▶ **Exercise goal**
Everything in the listing below must be reproduced exactly, apart from its images.

▶ **Collected data**
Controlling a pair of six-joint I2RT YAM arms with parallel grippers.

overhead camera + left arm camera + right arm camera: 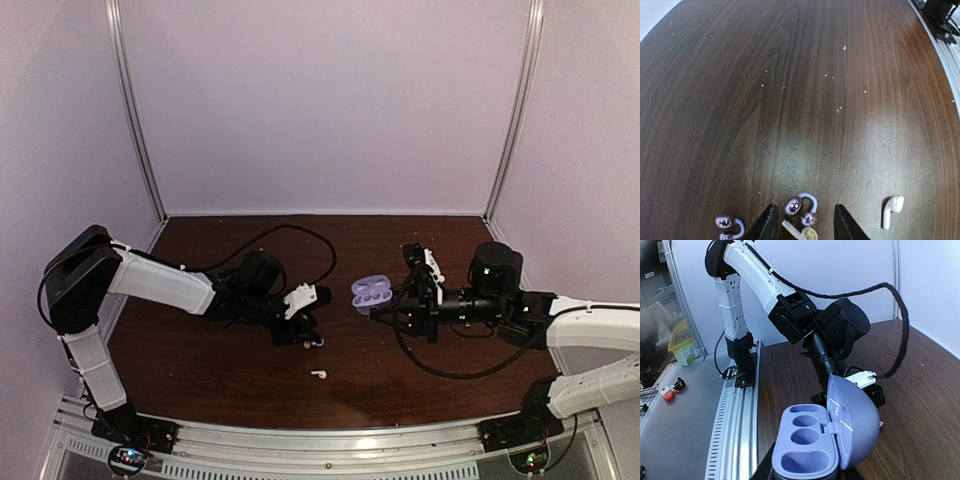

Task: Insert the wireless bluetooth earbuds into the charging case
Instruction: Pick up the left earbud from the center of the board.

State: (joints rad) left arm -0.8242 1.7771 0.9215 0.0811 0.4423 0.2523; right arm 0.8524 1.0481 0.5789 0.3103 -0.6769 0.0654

▶ **Solution**
Controlling a pair of six-joint I2RT YAM arms with parallel grippers.

overhead camera + left arm camera + right arm camera: 

Task: Insert the wireless bluetooth earbuds into the charging case
Instruction: Pick up the left earbud from the center of the board.

State: (joints rad) left arm -0.8242 1.7771 0.9215 0.0811 0.4423 0.2523; right arm 0.8524 1.0481 0.5789 0.3103 -0.6769 0.0654

No more work is needed for this exercise.